What you need to do: Would you transcribe the listing that follows word for word, skipping pictures?

Source data:
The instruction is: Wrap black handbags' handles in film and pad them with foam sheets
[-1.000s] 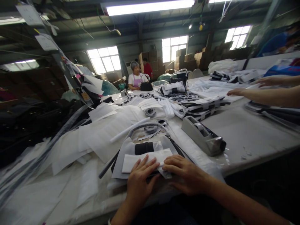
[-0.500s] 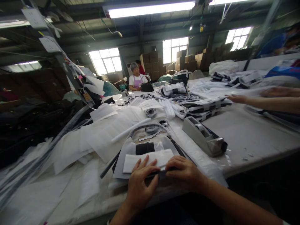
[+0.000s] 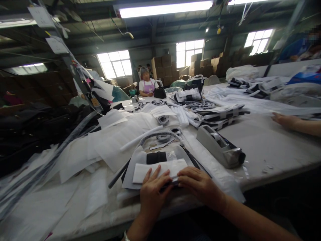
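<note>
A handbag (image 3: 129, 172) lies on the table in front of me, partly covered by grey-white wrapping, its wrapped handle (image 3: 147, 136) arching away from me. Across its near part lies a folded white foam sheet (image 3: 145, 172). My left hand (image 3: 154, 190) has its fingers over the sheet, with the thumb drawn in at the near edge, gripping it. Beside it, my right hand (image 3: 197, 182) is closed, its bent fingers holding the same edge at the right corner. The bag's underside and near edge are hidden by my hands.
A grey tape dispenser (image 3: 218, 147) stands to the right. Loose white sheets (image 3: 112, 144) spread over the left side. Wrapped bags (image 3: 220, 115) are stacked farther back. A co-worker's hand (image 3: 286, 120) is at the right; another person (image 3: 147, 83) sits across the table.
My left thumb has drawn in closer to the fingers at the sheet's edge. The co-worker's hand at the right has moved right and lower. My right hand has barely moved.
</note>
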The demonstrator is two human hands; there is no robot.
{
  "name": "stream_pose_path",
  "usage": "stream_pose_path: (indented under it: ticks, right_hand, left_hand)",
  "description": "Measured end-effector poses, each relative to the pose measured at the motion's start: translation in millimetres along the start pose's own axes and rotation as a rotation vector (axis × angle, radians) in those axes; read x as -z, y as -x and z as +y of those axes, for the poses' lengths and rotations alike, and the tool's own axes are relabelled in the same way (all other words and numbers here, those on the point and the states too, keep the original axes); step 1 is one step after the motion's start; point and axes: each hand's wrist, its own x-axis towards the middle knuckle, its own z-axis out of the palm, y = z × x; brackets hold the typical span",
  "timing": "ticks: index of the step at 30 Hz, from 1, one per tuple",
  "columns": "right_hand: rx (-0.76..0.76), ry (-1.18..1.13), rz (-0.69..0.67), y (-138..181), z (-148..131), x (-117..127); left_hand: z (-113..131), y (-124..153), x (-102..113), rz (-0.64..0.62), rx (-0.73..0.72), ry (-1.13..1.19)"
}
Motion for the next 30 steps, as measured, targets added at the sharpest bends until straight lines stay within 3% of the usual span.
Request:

Result below:
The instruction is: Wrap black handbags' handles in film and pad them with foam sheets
[-1.000s] 
[-0.500s] 
[+0.000s] 
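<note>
A handbag (image 3: 129, 172) lies on the table in front of me, partly covered by grey-white wrapping, its wrapped handle (image 3: 147, 136) arching away from me. Across its near part lies a folded white foam sheet (image 3: 145, 172). My left hand (image 3: 154, 190) has its fingers over the sheet, with the thumb drawn in at the near edge, gripping it. Beside it, my right hand (image 3: 197, 182) is closed, its bent fingers holding the same edge at the right corner. The bag's underside and near edge are hidden by my hands.
A grey tape dispenser (image 3: 218, 147) stands to the right. Loose white sheets (image 3: 112, 144) spread over the left side. Wrapped bags (image 3: 220, 115) are stacked farther back. A co-worker's hand (image 3: 286, 120) is at the right; another person (image 3: 147, 83) sits across the table.
My left thumb has drawn in closer to the fingers at the sheet's edge. The co-worker's hand at the right has moved right and lower. My right hand has barely moved.
</note>
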The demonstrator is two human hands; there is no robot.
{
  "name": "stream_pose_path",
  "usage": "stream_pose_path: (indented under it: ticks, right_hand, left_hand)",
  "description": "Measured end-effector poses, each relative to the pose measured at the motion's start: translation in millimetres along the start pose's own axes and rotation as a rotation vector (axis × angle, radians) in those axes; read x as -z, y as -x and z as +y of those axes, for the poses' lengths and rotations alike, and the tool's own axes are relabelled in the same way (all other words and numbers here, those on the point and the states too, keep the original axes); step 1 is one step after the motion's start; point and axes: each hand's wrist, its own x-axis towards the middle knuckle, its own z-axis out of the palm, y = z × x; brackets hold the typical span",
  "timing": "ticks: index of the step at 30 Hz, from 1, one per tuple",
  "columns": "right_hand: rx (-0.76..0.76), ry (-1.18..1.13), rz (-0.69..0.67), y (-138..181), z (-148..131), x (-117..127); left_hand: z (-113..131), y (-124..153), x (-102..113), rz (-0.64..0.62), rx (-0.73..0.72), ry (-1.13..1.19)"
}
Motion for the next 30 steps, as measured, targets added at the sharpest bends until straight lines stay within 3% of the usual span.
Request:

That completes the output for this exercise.